@informateur.ci- Si les autorités sud-africaines avancent un chiffre officiel de 90.000 étrangers ayant quitté le pays entre juin et juillet 2026, d’autres sources font état de plus de 160 000 étrangers qui ont fui l’Afrique du Sud, lors des vagues de violences contre les étrangers, principalement les ressortissants de pays africains.
Il faut le savoir, les rapatriements en grandes vagues ou les départs massifs concernent surtout les Zimbabwéens, Nigérians, Ghanéens et Malawites qui comptent les plus grandes diasporas africaines en Afrique du Sud.

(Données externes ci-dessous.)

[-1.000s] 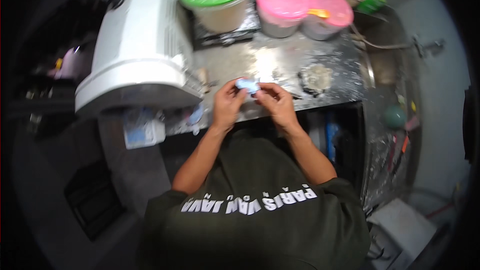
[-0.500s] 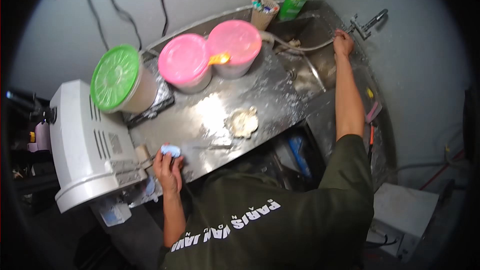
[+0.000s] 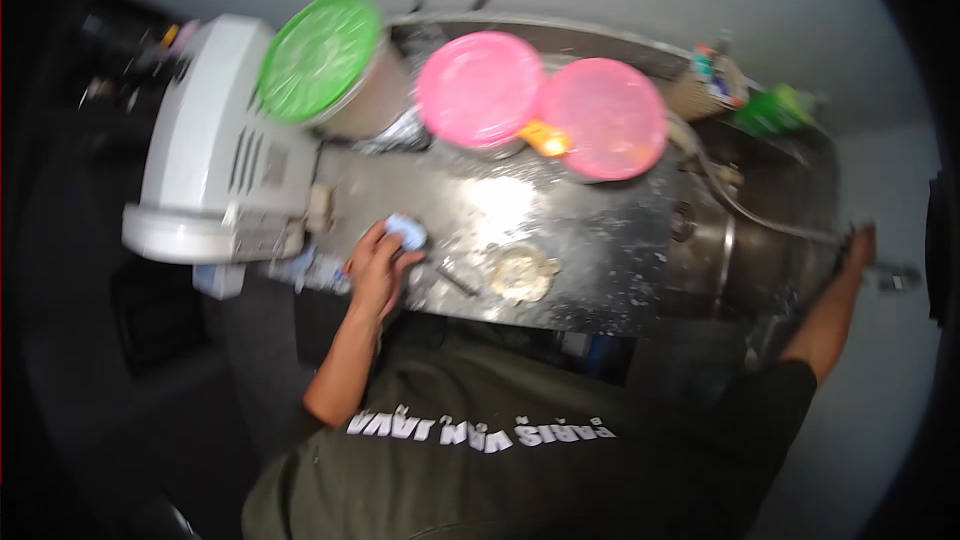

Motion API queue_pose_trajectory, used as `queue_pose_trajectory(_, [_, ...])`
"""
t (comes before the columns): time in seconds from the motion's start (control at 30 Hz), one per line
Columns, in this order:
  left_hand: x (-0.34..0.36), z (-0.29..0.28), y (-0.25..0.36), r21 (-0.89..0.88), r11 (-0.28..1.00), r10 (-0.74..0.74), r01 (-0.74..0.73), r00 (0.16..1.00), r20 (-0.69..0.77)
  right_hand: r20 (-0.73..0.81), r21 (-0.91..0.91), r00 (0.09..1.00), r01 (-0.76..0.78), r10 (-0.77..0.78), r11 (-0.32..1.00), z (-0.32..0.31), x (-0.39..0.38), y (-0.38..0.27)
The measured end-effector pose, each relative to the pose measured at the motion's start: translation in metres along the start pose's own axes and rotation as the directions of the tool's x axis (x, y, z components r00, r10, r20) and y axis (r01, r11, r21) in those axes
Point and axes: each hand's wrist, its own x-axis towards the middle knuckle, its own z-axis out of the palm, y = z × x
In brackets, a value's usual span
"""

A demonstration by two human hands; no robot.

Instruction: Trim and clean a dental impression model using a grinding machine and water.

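Observation:
My left hand point(image 3: 372, 265) is closed on a small light-blue lump point(image 3: 405, 231), held in the fingertips above the metal counter point(image 3: 440, 190). To its right on the counter lie a thin dark tool point(image 3: 458, 281) and a cream-white, irregular lump of material point(image 3: 524, 274). My right arm stretches out to the far right, past the sink point(image 3: 755, 240). There my right hand point(image 3: 858, 248), blurred, is closed around the end of a grey hose point(image 3: 745, 208) beside the wall tap point(image 3: 893, 277). Its fingers are partly hidden.
Two pink-lidded tubs point(image 3: 480, 90) stand at the back, with an orange scoop point(image 3: 546, 138) on them. Left of these is a green-lidded tub point(image 3: 322, 58), then a white machine point(image 3: 205, 145). A woven holder point(image 3: 705, 90) and green bottle point(image 3: 775, 110) stand behind the sink.
The view has swung, so the counter and tubs sit differently in it. My left hand still holds the light-blue lump, and my right hand is still at the hose beside the tap.

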Motion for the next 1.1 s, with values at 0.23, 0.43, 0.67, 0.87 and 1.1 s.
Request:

Les causes de cette situation sont en fait liées au taux de chômage élevé qui dépasse 30 % et à la criminalité grandissante en Afrique du Sud. Ainsi, certains acteurs politiques, exploitant le thème du chômage des jeunes dans les discours électoraux, ont exacerbé le sentiment anti migrants dans un contexte où les étrangers ont été les boucs-émissaires. Ils sont perçus comme étant la cause du chômage et l’insécurité dans le pays. On leur reproche d’occuper les emplois et les secteurs d’activité qui doivent revenir aux Sud-africains.
Les étrangers ont pour ainsi dire fait l’objet d’une » bouc-émissairisation » systématique, entraînant des vagues de harcèlement, des pillages de commerces et des déplacements forcés de milliers de migrants.